You should be aware that:

       -      our technology or systems may become obsolete upon the
              introduction of alternative technologies, such as products that
              better manage various types of content and enable collaboration;
              and

       -      we may not have sufficient resources to develop or acquire new
              technologies or to introduce new products or services capable of
              competing with future technologies or service offerings.

       Our products may lack essential functionality if we are unable to obtain
and maintain licenses to third-party software and applications.

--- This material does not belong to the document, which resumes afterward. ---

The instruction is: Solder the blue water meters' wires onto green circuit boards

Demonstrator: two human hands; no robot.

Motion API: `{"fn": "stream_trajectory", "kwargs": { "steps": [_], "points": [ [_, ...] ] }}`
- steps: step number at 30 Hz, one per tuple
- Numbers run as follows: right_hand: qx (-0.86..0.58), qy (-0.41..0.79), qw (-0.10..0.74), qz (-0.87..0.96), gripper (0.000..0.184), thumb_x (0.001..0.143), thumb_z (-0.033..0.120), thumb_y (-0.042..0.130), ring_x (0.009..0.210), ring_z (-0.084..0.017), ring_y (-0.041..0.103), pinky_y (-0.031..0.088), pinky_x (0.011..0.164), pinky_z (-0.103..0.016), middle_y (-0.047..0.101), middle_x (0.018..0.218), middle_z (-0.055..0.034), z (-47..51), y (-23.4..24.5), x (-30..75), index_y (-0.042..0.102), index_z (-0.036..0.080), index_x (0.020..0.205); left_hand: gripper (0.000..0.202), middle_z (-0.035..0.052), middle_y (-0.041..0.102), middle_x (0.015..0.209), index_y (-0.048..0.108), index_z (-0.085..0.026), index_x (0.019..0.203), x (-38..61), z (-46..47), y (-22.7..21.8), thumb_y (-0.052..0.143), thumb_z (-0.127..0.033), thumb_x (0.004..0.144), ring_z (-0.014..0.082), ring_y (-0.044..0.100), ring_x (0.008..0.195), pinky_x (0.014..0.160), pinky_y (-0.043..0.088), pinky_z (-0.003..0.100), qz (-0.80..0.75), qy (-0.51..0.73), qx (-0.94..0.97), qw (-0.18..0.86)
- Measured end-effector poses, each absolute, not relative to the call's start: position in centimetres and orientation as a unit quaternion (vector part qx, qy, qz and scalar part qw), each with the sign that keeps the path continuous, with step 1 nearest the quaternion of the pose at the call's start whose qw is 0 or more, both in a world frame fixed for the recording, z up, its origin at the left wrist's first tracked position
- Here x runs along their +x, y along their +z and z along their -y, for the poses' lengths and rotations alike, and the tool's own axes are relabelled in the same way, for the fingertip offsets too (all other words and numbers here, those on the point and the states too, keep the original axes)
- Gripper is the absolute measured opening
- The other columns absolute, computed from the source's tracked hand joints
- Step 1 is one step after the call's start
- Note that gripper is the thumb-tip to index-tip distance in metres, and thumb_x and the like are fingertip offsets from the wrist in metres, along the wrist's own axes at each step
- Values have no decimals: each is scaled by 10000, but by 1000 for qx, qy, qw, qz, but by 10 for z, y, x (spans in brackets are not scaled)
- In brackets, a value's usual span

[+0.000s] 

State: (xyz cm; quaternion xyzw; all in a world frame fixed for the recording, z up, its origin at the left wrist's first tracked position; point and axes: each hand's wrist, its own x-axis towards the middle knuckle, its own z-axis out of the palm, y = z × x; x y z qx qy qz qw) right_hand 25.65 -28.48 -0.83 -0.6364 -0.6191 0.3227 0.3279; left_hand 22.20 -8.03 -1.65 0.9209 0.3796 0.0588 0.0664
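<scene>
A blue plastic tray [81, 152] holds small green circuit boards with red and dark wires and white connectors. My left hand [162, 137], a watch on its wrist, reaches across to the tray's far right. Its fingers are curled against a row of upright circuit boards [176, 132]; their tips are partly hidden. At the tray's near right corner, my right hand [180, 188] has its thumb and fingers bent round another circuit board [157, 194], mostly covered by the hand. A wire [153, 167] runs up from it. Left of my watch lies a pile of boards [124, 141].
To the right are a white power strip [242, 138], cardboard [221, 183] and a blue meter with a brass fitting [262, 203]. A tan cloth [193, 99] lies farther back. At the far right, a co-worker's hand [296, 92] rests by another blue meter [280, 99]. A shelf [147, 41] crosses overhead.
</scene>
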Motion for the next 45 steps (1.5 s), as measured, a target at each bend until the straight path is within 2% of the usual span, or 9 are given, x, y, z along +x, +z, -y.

       We rely on software that we license from third parties, including
software that is integrated with internally developed software and used in our
products to perform key functions. For example, we license Search '97 from
Verity, Inc. and we license Outside In Viewer Technology and Outside In HTML
Export from INSO Corporation. The functionality of our products therefore
depends on our ability to integrate these third-party technologies into our
products. Furthermore, we may license additional software from third parties in
the future to add functionality to our products. If our efforts to integrate
this third-party software into our products are not successful, our customers
may not license our products and our business will suffer.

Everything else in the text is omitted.